How to complete this task
Show all lines from the material that carry the word "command".
== Segment start ==
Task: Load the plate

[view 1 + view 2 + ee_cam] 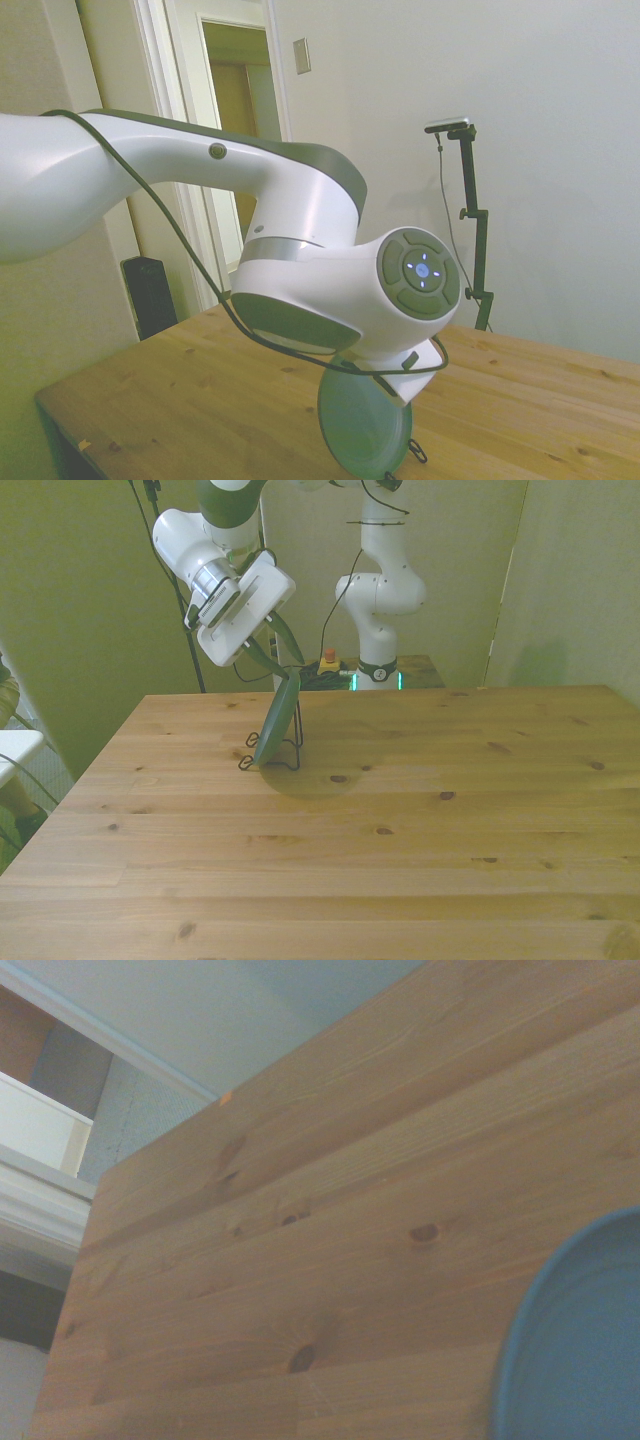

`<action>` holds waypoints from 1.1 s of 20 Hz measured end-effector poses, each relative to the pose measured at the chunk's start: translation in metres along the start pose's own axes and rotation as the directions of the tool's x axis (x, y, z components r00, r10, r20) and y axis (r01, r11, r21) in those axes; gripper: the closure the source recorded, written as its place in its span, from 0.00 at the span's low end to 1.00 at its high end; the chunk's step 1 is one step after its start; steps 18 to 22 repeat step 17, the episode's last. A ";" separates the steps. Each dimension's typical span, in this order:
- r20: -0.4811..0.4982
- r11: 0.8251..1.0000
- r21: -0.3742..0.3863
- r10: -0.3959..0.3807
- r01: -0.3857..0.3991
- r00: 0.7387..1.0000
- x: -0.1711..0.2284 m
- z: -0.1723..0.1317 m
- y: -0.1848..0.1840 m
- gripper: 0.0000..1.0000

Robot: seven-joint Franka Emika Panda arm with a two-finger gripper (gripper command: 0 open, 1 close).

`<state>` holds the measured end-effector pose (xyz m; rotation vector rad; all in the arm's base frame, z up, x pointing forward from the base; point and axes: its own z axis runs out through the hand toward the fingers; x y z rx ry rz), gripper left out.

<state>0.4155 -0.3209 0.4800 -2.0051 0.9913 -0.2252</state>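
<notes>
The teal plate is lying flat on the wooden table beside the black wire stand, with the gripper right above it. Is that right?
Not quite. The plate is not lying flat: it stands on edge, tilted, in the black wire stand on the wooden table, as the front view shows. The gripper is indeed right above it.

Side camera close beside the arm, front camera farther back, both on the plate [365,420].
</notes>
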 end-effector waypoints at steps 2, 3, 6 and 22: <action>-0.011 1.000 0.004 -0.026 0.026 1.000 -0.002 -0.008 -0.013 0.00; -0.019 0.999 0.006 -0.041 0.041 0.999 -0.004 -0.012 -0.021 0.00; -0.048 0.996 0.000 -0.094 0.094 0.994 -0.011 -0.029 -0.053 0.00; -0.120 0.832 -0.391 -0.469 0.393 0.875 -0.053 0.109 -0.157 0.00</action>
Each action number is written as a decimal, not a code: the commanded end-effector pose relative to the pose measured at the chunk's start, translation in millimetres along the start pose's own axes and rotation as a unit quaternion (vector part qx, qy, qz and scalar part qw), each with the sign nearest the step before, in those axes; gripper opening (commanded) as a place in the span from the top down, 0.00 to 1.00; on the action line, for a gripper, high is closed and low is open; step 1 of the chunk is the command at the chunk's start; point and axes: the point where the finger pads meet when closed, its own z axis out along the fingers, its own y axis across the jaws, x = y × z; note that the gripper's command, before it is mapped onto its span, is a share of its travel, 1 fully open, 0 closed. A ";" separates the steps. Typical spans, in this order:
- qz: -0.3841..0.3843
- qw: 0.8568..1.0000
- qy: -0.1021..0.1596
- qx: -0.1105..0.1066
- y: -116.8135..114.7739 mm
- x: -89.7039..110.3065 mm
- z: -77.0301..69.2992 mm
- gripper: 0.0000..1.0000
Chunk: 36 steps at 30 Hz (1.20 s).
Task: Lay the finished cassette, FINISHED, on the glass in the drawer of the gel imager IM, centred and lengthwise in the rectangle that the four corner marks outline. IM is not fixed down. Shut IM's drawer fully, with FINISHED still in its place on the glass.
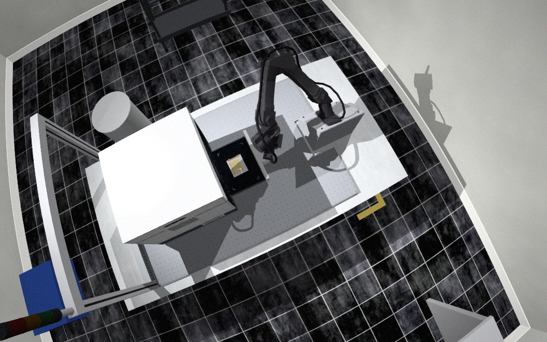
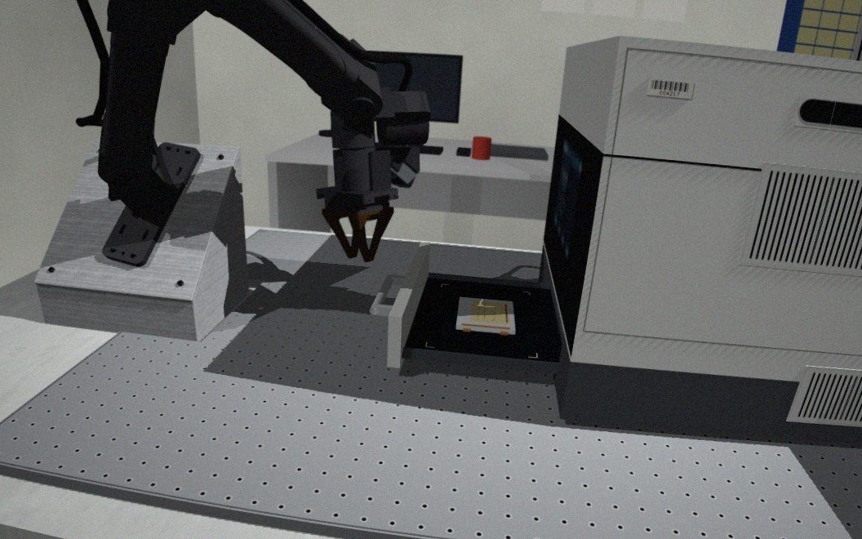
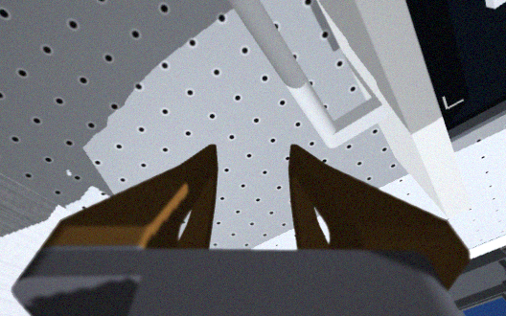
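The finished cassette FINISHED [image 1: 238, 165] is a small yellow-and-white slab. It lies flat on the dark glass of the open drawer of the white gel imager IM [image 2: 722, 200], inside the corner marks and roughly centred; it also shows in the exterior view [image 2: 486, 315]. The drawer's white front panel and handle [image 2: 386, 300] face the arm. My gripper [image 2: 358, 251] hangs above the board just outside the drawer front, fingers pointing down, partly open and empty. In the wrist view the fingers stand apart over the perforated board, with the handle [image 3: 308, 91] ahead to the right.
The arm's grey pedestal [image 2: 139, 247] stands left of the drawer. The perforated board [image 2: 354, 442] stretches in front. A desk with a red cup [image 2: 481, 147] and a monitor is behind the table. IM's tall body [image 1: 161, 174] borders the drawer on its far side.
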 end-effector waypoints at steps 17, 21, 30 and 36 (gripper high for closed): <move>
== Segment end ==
Result below
Robot: seven-joint Franka Emika Panda arm with a two-finger gripper (gripper command: 0 open, 1 close).
Each action number is written as a decimal, not a code: the commanded end-effector pose relative to the pose measured at the chunk's start, translation in millimetres along the start pose's own axes and rotation as a unit quaternion (vector part qx, qy, qz and scalar part qw), each with the sign nearest the step before, in those axes; gripper opening (commanded) as a place in the span from the top down, 0.00 to 1.00; on the action line, for a gripper, high is closed and low is open; step 1 of the chunk is the command at the chunk's start; point and axes: the point where the finger pads meet when closed, its own z axis out along the fingers, its own y axis across the jaws, x = y × z; note that the gripper's command, before it is mapped onto its span, is a share of its travel, 1 fully open, 0 closed. A ";" separates the steps. Typical spans, in this order:

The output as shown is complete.